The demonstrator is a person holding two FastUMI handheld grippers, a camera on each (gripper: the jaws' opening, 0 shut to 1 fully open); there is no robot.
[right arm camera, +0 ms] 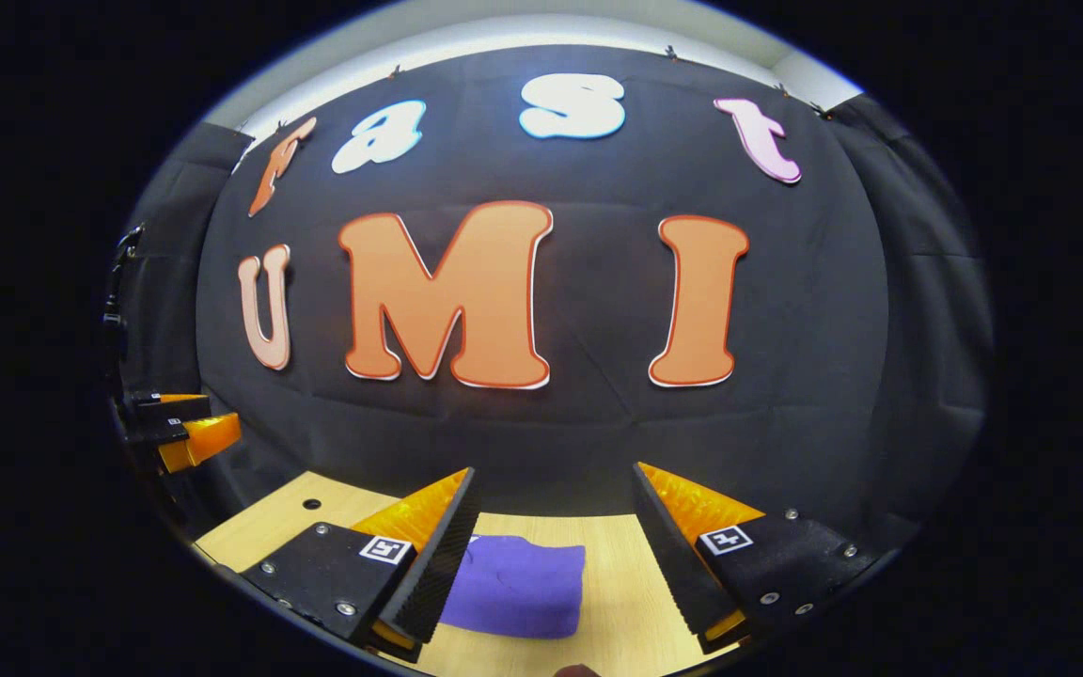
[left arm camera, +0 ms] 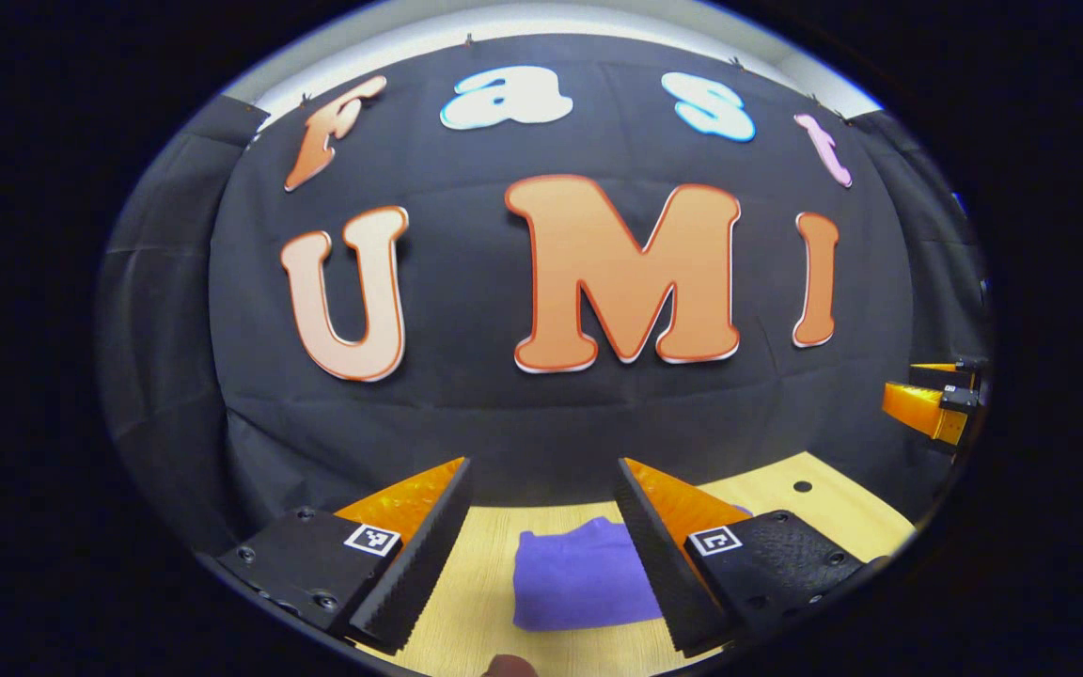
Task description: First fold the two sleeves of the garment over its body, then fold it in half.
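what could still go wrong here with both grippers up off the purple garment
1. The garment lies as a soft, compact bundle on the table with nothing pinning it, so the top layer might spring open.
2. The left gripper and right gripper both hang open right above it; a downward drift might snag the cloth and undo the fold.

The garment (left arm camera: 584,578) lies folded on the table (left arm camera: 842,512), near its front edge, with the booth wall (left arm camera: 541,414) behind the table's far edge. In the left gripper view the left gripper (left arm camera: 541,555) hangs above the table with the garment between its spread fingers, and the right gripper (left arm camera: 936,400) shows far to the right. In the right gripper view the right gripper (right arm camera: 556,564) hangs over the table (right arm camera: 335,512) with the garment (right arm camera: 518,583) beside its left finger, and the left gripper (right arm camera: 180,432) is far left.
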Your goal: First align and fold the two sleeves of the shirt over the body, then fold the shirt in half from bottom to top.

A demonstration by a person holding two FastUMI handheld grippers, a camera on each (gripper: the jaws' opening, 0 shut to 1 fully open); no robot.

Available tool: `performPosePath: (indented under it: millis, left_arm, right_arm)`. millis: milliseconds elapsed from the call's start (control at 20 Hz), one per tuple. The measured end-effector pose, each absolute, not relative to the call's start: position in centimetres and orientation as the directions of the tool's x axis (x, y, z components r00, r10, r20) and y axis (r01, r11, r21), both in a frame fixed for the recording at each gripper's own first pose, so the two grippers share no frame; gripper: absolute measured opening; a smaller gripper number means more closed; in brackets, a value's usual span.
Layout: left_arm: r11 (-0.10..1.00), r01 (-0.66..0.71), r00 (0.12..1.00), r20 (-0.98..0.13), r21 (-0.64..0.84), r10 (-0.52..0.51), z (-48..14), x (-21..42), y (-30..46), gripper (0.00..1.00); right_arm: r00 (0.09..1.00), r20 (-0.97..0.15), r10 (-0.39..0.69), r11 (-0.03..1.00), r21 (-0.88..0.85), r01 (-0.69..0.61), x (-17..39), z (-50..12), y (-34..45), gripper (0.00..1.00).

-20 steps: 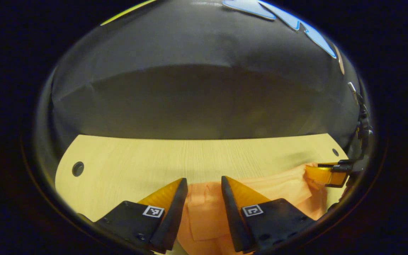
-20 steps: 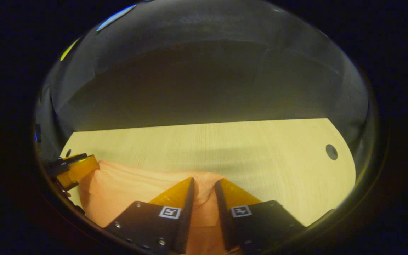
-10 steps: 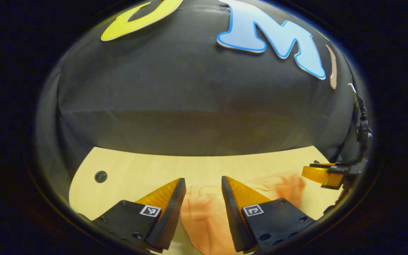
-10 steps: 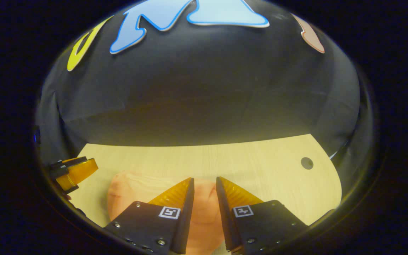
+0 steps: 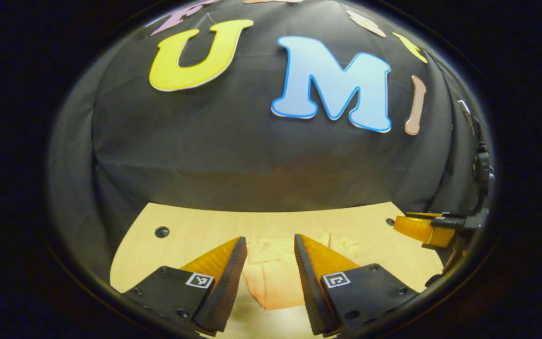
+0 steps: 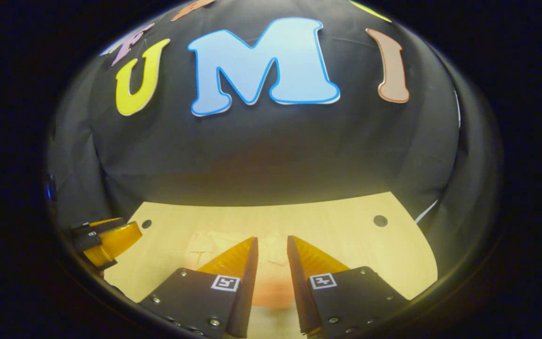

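The orange shirt (image 5: 271, 280) lies folded into a small bundle on the pale wooden table (image 5: 191, 230), below and ahead of me. My left gripper (image 5: 270, 239) hangs above it, open, with nothing between its fingers; the shirt shows through the gap. My right gripper (image 6: 272, 238) is likewise raised over the shirt (image 6: 271, 285), its fingers a little apart and holding nothing. In the left gripper view the right gripper (image 5: 424, 228) sits at the far right. In the right gripper view the left gripper (image 6: 111, 238) sits at the far left.
The table's curved far edge meets the black cloth wall (image 5: 252, 155). Small round holes mark the tabletop at the left (image 5: 161, 231) and the right (image 6: 380, 220). Bare wood surrounds the shirt on both sides.
Both grippers have risen and tilted up away from the shirt, so the wall takes up more of each view. The shirt looks smaller and stays flat on the table.
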State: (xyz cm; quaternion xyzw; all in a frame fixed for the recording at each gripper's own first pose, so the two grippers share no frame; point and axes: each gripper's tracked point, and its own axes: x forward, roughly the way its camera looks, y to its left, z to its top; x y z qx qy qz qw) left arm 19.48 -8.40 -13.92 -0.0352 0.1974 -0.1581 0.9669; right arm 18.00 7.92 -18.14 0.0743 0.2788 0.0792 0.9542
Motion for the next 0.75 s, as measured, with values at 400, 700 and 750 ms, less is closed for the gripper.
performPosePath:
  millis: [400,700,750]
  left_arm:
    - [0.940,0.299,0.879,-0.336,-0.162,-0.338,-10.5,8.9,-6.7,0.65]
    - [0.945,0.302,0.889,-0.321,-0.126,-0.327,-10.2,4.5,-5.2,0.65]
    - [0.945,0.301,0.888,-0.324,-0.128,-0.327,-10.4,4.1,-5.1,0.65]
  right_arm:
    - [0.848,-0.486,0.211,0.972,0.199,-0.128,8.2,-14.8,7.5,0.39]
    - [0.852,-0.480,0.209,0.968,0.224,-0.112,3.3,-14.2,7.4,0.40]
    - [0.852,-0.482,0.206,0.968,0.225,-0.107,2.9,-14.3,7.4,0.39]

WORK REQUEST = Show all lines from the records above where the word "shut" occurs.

ANSWER TO THIS EXERCISE =
The demonstrator is a person holding two FastUMI handheld grippers, a camera on each (gripper: the jaws' opening, 0 shut to 1 fully open); there is no robot.
A demonstration by a person holding two FastUMI handheld grippers, a camera on each (gripper: the jaws' opening, 0 shut to 1 fully open); no robot.

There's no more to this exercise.